11.別れの言葉
青司と一緒に少女の肩を持つと、そのまま彼女を姫華の隣りへと座らせる。
「これ飲んで」
「…………」
姫華から差し出されたコーヒーを受け取った少女は、それから静かにマグカップに口をつけた。
まだ、若干混乱している様子であったが、コーヒーを飲んでいくうちに徐々に冷静さを取り戻していくようであった。
しばらくして場が落ち着くのを待ってから青司が少女に口を開く。
「ようこそエンゼルロッジへ。突然こんなところで目を覚まして驚いたでしょ?」
「……は、はい。あの……わたし、自分が誰だか分からなくて……」
「不安に感じることはないよ。みんな初めはそんな感じなんだ。僕らも皆、記憶が無いんだよ」
「えっ」
青司のその言葉は、初日に良子が口にしていた台詞そのものであった。
その時、湘馬は思い出す。
(そうだ。良子さんは……)
吹き抜けのらせん階段を見上げてみても、上から誰かが下りてくる気配は感じられなかった。

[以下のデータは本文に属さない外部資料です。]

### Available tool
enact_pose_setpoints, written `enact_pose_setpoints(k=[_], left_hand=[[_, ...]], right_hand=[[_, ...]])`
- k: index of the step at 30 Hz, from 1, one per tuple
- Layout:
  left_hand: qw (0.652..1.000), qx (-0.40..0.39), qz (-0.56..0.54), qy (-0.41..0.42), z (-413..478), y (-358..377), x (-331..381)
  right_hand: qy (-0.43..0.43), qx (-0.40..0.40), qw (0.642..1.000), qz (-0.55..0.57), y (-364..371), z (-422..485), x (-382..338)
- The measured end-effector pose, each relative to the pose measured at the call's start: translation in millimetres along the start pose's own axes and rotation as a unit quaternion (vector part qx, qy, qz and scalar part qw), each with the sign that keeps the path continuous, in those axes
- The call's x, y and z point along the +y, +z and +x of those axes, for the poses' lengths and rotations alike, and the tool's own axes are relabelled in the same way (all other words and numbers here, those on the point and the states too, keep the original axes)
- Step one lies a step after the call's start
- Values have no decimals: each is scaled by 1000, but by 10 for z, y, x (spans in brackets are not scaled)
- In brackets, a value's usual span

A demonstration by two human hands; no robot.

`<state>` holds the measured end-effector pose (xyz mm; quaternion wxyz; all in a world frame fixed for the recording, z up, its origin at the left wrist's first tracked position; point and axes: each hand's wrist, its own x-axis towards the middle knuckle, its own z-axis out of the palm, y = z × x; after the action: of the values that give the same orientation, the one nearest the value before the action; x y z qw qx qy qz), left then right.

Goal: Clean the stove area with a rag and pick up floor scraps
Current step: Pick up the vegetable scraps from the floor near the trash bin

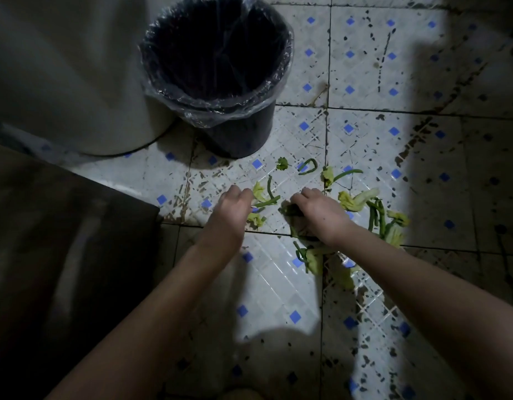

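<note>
Green vegetable scraps lie scattered on the tiled floor: pale leaf pieces and green bean stems. My left hand reaches down to a leaf and bean piece, its fingertips touching them. My right hand grips a dark bunch of scraps just above the floor. More leaves lie below my right wrist. No rag is in view.
A black bin lined with a clear plastic bag stands open behind the scraps. A large white rounded container sits at the left. A dark cabinet corner juts out at the lower left. The floor is stained.
</note>
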<state>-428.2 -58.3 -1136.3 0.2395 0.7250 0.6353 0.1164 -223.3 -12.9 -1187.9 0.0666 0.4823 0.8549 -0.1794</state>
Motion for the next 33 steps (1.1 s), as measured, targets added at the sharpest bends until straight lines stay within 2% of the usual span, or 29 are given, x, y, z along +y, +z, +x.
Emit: enact_pose_setpoints(k=[4, 6, 10, 13, 22, 33], left_hand=[[999, -3, 18, -30, 19, -112, 104], [997, -2, 45, -60, 33, -152, 166], [997, -4, 58, -56, -13, -301, 261], [998, 7, 62, -33, -43, -470, 306], [992, 55, 109, 1, 239, -1049, 539], [972, 143, 183, 26, 789, -1902, 717]], right_hand=[[53, -27, 998, 35, -62, -17, -20], [41, -49, 998, 30, -57, -28, -65], [22, -70, 997, 16, -96, -67, -133], [19, -40, 999, 21, -217, -107, -172], [15, 129, 990, 58, -1095, -38, -184], [6, 206, 977, 60, -1954, 190, -160]])
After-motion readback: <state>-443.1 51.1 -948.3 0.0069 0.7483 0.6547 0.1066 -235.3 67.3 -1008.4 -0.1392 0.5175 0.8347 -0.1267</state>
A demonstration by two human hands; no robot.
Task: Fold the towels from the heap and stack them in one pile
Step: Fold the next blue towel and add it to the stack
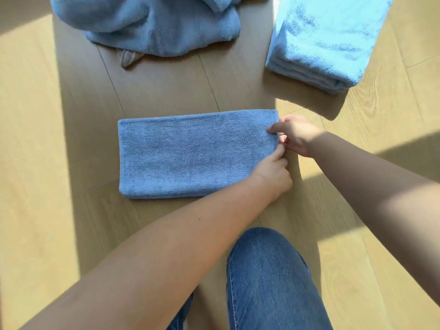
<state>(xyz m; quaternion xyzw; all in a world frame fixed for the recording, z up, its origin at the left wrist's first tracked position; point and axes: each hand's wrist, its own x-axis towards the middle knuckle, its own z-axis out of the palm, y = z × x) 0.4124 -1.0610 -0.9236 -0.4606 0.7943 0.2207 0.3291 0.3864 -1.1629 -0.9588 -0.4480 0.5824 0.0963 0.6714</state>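
Both left hand [273,177] and right hand [297,136] seemingly pinch the towel's [190,153] right edge.

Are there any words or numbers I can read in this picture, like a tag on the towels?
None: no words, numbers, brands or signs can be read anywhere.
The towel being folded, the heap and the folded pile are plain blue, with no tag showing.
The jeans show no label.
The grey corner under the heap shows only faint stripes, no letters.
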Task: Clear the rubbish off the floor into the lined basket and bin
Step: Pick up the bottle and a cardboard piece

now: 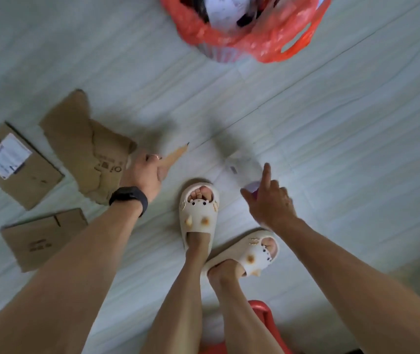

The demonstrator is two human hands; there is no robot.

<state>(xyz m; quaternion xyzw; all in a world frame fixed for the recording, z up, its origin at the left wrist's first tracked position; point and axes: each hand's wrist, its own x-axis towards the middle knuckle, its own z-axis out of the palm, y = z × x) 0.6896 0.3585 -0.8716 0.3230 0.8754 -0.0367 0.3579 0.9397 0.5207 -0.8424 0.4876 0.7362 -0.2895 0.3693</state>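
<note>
Head view: pickup step in hand. Left hand (pixel 144 175) grips pointed cardboard strip (pixel 176 155) below lined basket (pixel 219 54). Right hand (pixel 267 201), forefinger out, at pale wrapper (pixel 242 166) on floor below basket; hold blurred, cannot tell. Next move likely: secure wrapper, carry both to basket. Torn cardboard (pixel 88 149) and labelled cardboard (pixel 32 180) wait lower left of basket; slippers (pixel 198 208) crowd reach.

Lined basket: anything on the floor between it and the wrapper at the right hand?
No. In the head view, only bare tile with a grout line lies between the lined basket and the pale wrapper.
</note>
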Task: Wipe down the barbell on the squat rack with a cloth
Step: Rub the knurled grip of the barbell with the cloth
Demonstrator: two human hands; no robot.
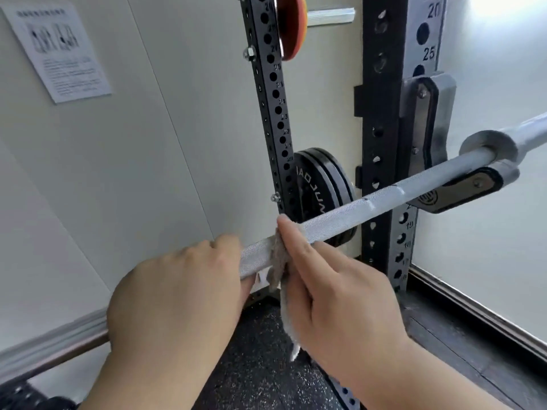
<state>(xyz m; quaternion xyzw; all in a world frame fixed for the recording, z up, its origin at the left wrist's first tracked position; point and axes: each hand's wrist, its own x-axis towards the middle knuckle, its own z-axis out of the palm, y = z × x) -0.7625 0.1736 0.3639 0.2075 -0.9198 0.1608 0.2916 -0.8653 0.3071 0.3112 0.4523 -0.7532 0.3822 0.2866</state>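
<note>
The barbell lies across the rack, resting in its hook and slanting down to the left. The left hand curls over the bar. Just beside it, the right hand pinches a grey cloth draped over the bar, one end hanging below.

The left hand hides part of the barbell. The right hand covers much of the cloth. The poster's words are too blurry to read.
</note>
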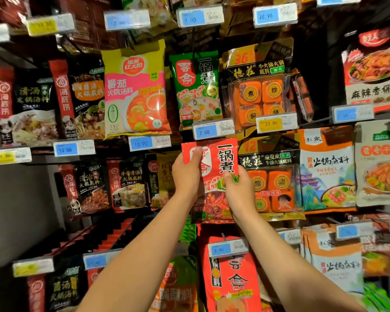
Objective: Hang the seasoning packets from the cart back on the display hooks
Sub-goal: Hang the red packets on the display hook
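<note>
Red packet (213, 176) pinched btwn both hands' fingers: left hand (186, 174) top-left, right hand (240, 190) mid-right.

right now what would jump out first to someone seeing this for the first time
Two bare arms reach up at centre, the left hand and right hand both holding a red seasoning packet just under the 7.50 price tag. Around it, a wall of hanging packets, with a yellow-and-pink tomato packet upper left.

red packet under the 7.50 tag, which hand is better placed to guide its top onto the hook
Left, probably. The left hand pinches the red packet by its upper left corner, just under the 7.50 tag. The right hand grips lower, at the right edge, better for steadying.
</note>
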A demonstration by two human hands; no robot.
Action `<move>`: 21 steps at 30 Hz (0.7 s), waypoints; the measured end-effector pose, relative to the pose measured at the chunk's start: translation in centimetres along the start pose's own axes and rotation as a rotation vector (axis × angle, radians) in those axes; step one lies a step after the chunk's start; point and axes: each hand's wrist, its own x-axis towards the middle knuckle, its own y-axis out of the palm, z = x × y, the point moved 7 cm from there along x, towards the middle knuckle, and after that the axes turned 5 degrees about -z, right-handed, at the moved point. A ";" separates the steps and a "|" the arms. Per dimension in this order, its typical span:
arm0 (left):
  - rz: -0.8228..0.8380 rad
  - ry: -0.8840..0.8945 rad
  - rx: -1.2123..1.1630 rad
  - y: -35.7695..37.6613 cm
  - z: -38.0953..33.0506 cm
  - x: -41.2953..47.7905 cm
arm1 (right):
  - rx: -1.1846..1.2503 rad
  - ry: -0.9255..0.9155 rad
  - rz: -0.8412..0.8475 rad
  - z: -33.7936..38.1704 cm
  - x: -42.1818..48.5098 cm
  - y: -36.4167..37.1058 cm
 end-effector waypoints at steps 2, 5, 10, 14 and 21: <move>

普段の良子ならもう下りてきていないとおかしい時間だ。
湘馬は二人が会話している中に割って入り、そのことを青司に早急に訊ねる。
「青司さん。良子さんがまだ下りてこないですけど……」
背筋にぞくっとした感覚を抱きつつ、湘馬は彼の回答を待った。
少女の視線がこちらを向くのが分かる。
彼女は一体どこから出てきたというのだろうか。
2階には部屋は4つしかないのだ。
(まさか)
そう嫌な予感が頭を掠めた瞬間、青司がこちらの出方を慎重に窺うような口調で静かに口にする。
「……残念だけど、良子さんは昨日エンゼルロッジを去ったよ」
「ッ」
「君も聞いていたはずだよね。記憶を取り戻した者はこのコテージを去り、天国へ行くことになるって」
「け、けどっ……! そんなの……突然過ぎるじゃないですかっ!」
「湘馬君。ここはそういう世界なんだよ。いつまでもここに留まってはいられない。僕らは皆、いつかはここから去らなければならない存在なんだ」
「な、なんで……」
そこでようやく、湘馬は昨夜の良子の言葉の本当の意味を理解する。
彼女は別れの言葉を口にしていたのだ。
「新しいゲストがやって来たんだ。湘馬君もしっかり」
そう言って青司はすぐに少女の方に向き直る。
その仕草からは、良子のことを痛惜するような血の通った人間の感情はまったく感じられなかった。
姫華にしてもそうだ。
この状況を当たり前のことのように黙って受け入れている。
二人ともあんまりだ、薄情じゃないか。
そう湘馬は思った。
1か月も一緒にいなかったのかもしれないが、この得体の知れない世界で同じ運命を共にした仲間であったはずだ。
もう少し良子に対する言葉が何かあっても良いのではないか。
しかし、すぐに湘馬は気づいた。
何も彼らは好き好んでこのような態度を取っているわけではないということに。
そうやって割り切ってしまわないとこの理不尽な状況を受け入れることができないのだ。
だからこそ、青司は言葉少なにこの話題を切り上げたのだろう、と湘馬は思う。
昨夜の良子の言葉が甦る。
『直に分かる時が来るさ』
きっと、彼女もこうしてこの世界から去っていく仲間たちを見送ってきたに違いなかった。
そう理解を深める湘馬とは対照的に、青司とのやり取りを目の前で耳にしていた少女は激しく混乱しているようであった。
当然と言えば当然だ。
〝天国へ行くことになる〟だの〝いつまでもここに留まってはいられない〟だの。
そんな言葉を耳にして平静を保っていられるわけがない。
それに加えて自分自身が何者か分からないのだ。
つい数日前の自分がそうであったから、湘馬は今の少女の心境が痛いほど理解できた。
もちろん、それは青司にしても同じだ。
彼は心細そうに縮こまる少女に対して優しく話しかけると、良子が湘馬に話したようにこの世界の仕組みについてゆっくりとレクチャーしていく。
そんな二人の姿を見ているうちに、湘馬は徐々に冷静さを取り戻すようになり、自身の中で一つ区切りをつけることができるのであった。